Sprawa dotyczy wydarzeń z lutego bieżącego roku. Właśnie wtedy 24-letni białostoczanin miał zaczepić czarnoskórego prezentera Radia Jard. 24-latek bez powodu zaczął go wyzywać na tle rasistowskim. Padło wiele obraźliwych słów, m.in. "bambus". Prezenter nie dał się jednak sprowokować i nie reagował na wulgarne zaczepki. Kiedy mężczyzna doszedł do klatki schodowej swojego bloku, napastnik podszedł do niego i uderzył go w twarz. Doszło do szarpaniny, a 24-latek uciekł. Wtedy prezenter wezwał policję.
Kilka dni po zdarzeniu udało się zatrzymać napastnika. Okazał się nim być znany policji Tomasz G. Jednak po niedługim czasie od zatrzymania 24-latka, na policję zgłosił się Dominik Ch. Mężczyzna oznajmił, że to on napadł na czarnoskórego prezentera pogody. W trakcie śledztwa okazało się jednak, że samooskarżenie nie jest spójne z zeznaniami pokrzywdzonego i innych świadków zdarzenia.

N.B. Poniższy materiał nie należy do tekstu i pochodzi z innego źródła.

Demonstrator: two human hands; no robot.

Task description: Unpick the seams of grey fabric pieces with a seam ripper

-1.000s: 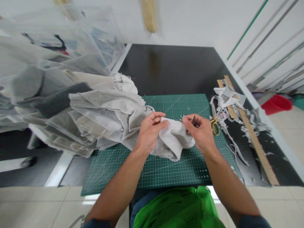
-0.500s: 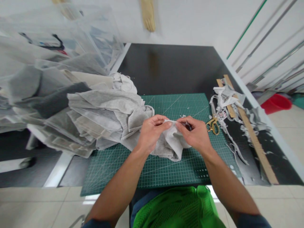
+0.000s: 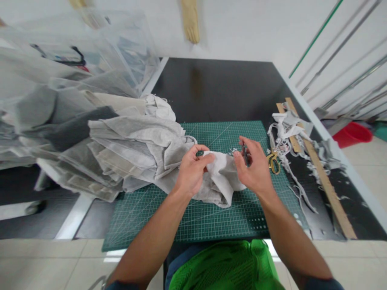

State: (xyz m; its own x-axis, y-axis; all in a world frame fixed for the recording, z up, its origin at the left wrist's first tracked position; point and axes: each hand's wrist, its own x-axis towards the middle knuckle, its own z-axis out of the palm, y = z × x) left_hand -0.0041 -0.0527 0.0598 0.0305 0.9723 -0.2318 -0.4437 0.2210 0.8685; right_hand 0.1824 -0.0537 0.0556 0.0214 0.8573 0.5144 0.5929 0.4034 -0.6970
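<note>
My left hand pinches the upper edge of a light grey piece of fabric between thumb and fingers. The rest of the fabric hangs in folds onto a green cutting mat. Just to the right, my right hand is closed around small dark thread snips, partly hidden by the fingers. Its thumb is close to the fabric's right side; whether it touches cannot be made out. Small white scraps lie on the mat behind the fabric.
A tall heap of grey fabric pieces covers the left side, before a clear plastic box. Gold-handled scissors, fabric scraps and a wooden ruler lie at the right. A red bucket stands beyond the table.
My right hand moved left to the fabric edge beside my left hand, then drew back right with its fingers lifting. My left hand kept its pinch on the fabric.
</note>
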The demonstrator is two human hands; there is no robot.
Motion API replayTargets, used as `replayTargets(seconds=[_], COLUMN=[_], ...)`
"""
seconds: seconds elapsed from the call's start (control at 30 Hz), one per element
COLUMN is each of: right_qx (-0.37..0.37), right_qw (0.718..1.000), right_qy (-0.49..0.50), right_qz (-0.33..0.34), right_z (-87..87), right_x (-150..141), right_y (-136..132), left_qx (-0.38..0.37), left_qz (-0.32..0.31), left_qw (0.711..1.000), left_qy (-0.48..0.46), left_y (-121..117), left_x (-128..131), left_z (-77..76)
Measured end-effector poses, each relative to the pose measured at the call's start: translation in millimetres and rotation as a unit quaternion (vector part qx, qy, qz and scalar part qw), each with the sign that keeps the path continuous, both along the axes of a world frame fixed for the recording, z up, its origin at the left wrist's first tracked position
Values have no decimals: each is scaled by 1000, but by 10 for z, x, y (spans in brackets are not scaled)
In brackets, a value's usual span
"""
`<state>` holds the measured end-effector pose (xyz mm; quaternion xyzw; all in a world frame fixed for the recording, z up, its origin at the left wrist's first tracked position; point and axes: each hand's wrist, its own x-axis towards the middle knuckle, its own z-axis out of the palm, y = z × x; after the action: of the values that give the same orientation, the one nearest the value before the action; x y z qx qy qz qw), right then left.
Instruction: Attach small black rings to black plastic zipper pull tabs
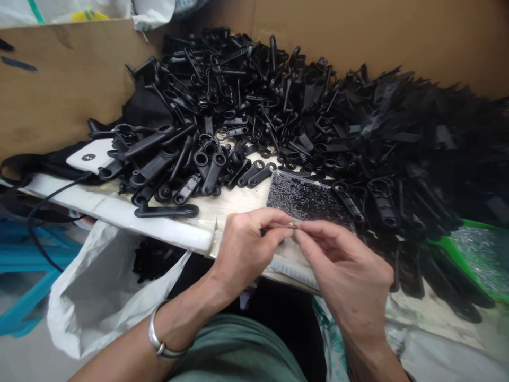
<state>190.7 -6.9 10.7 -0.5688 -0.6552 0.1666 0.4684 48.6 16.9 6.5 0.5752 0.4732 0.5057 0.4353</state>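
Note:
My left hand and my right hand meet fingertip to fingertip over the table's front edge. Between their pinched thumbs and forefingers is a tiny brass-and-dark piece, too small to name. Just behind the fingers lies a shallow clear tray full of small black and metallic bits that look like screws or pins. Black plastic lever-shaped parts lie behind and to the left of the tray. More of them, some with a ring at one end, rest close to my right hand.
A big heap of black plastic parts fills the table's back, against cardboard walls. Left are a white box with a cable, an open white sack and a blue stool. A green tray of clear small pieces is right.

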Motion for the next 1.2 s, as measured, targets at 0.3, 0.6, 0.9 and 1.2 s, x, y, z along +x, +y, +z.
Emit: replayTargets(seconds=[0.3, 0.6, 0.9, 1.2], right_qx=[92, 62, 7, 27], right_qw=[986, 991, 994, 987], right_qy=[-136, -113, -113, -149], right_qz=[-7, -31, 2, 57], right_z=[-25, -55, -174, -204], right_x=[-11, 87, 138, 50], right_y=[-14, 18, -59, -65], left_qx=[12, 159, 153, 145], left_qz=[-26, -35, -84, -98], left_qw=[999, 946, 904, 914], left_qy=[-16, 279, 389, 365], left_y=[1, -51, -126, -181], left_x=[2, -378, -474, -423], left_z=[-49, -12, -125, -172])
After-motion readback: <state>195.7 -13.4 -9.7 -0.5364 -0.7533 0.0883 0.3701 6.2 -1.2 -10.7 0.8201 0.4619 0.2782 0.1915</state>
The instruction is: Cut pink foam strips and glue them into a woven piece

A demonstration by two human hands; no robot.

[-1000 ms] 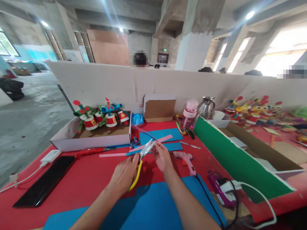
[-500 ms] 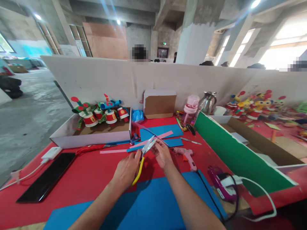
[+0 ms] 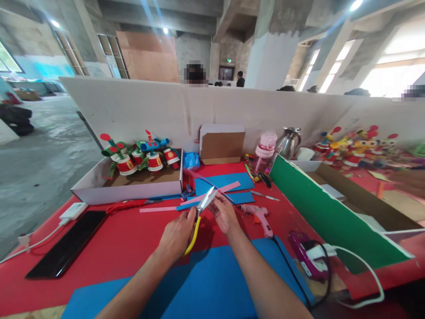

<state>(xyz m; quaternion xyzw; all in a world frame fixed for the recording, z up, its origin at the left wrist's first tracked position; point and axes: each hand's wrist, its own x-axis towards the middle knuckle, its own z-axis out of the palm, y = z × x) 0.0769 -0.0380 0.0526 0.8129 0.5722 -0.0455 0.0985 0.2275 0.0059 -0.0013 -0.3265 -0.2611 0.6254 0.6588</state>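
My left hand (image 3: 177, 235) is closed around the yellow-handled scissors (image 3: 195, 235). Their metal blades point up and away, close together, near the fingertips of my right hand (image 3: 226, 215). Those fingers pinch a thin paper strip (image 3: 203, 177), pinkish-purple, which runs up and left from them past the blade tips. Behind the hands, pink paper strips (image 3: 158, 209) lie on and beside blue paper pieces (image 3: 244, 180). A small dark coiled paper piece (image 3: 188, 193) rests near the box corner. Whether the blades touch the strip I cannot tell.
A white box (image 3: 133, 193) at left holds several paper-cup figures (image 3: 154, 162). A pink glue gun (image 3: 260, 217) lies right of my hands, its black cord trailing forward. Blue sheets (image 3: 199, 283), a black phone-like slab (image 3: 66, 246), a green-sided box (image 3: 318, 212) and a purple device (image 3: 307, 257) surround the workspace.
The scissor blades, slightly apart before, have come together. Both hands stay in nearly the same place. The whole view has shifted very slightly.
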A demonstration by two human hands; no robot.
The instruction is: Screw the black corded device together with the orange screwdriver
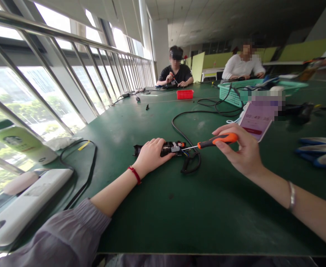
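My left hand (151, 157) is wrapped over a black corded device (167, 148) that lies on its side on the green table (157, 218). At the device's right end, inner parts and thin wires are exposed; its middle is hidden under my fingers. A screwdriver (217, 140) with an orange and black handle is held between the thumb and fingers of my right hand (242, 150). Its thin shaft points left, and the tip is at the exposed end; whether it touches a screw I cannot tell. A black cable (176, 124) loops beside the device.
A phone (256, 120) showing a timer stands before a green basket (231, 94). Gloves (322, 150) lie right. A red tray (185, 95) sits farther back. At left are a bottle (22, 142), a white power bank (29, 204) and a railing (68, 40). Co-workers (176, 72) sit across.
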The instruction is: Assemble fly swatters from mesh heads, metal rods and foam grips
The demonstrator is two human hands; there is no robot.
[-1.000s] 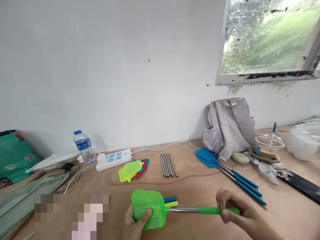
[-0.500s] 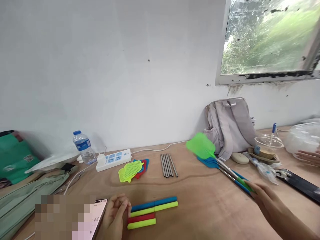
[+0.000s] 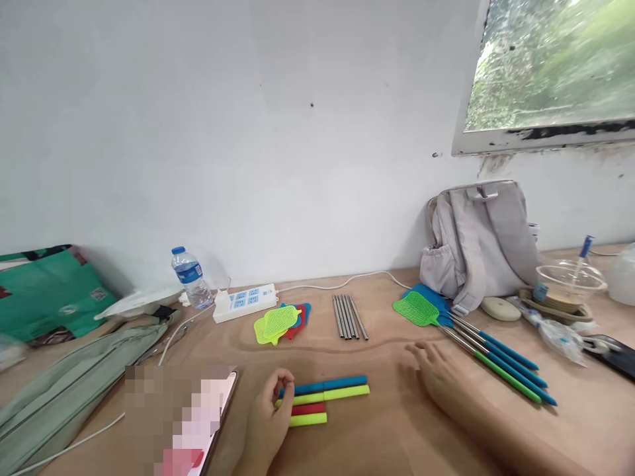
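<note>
My left hand [image 3: 268, 420] rests on the wooden table with curled fingers pinching the left ends of several coloured handle sleeves [image 3: 330, 395], blue, yellow-green and red. My right hand [image 3: 436, 377] lies flat and open on the table, holding nothing, just left of the assembled fly swatters. The green swatter [image 3: 421, 311] lies on top of the blue swatters [image 3: 501, 354], handles pointing right and toward me. A bundle of metal rods [image 3: 350, 317] and a stack of loose swatter heads [image 3: 280, 322] lie farther back.
A grey backpack [image 3: 479, 241] leans on the wall at right. A water bottle [image 3: 191, 277] and power strip [image 3: 245, 302] stand at the back left. A phone [image 3: 213, 423], a green bag [image 3: 49, 294], a plastic bowl [image 3: 568, 281] and a grey-green cloth [image 3: 69, 390] lie around.
My right hand carried the green swatter to the right, laid it on the blue swatters and let go. My left hand moved onto the coloured sleeves. The view shifted left.
</note>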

Tomasz G. przed sądem zeznał, że kiedyś sympatyzował ze środowiskiem skinów i po incydencie spotkał się z prawdziwym napastnikiem, po czym Daniel Ch. zgłosił się na policję. Zeznania mężczyzny jednak nie przekonały śledczych. W sądzie zeznawał jako świadek, cały czas utrzymując, że to on jest odpowiedzialny za incydent.
Rogers Cole-Wilson mieszka w Białymstoku od 30 lat. Bardzo lubi to miasto, jednak ostatnimi czasy, jak przyznał w sądzie, boi się wieczorem wyjść na ulicę.